Scapular Stabilization Exercises

Frequently Asked Questions

What exercise can I do with a broken collarbone?

After a broken collarbone, you can start with pendulum exercises, where you let your injured arm hang and gently move it in clockwise and counterclockwise circles. These help maintain good shoulder position and improve elbow motion. As you heal, your physical therapist might add isometric shoulder exercises, isometric triceps exercises, and rotator cuff exercises to maintain muscle alignment and prevent loss of bone strength. You’ll also do grip strength exercises and movements for your entire forearm and upper arm.

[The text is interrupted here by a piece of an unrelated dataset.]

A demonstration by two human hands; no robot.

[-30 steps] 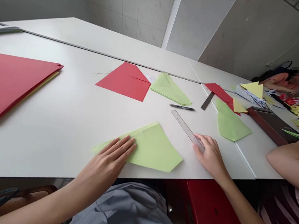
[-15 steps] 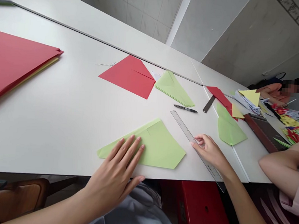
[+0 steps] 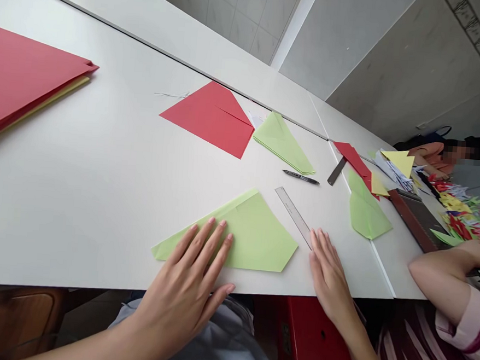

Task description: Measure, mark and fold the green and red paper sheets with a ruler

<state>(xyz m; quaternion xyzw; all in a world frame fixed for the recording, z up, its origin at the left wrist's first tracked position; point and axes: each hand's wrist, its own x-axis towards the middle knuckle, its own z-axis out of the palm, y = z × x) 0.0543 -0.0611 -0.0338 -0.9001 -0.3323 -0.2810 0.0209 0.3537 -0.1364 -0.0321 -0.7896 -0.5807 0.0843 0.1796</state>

What helps a broken collarbone heal faster?

To help it heal faster, follow your doctor’s advice and wear a sling to rest your injured shoulder. Start physical therapy early with gentle shoulder exercises to avoid stiffness. Doing light strengthening exercises can maintain muscle and bone strength. A physical therapist will guide you to avoid overuse while still encouraging healing movement. Eating healthy foods rich in calcium and vitamin D also helps maintain proper bone healing.

When to start physical therapy after a broken collarbone?

You usually start physical therapy about 2–4 weeks after the injury, once your doctor says it’s safe. Early therapy includes pendulum exercises, elbow motion, and gentle shoulder exercises. Over time, you’ll progress to isometric triceps exercises, rotator cuff exercises, and light strengthening exercises to build muscle and bone strength without hurting your fractured arm.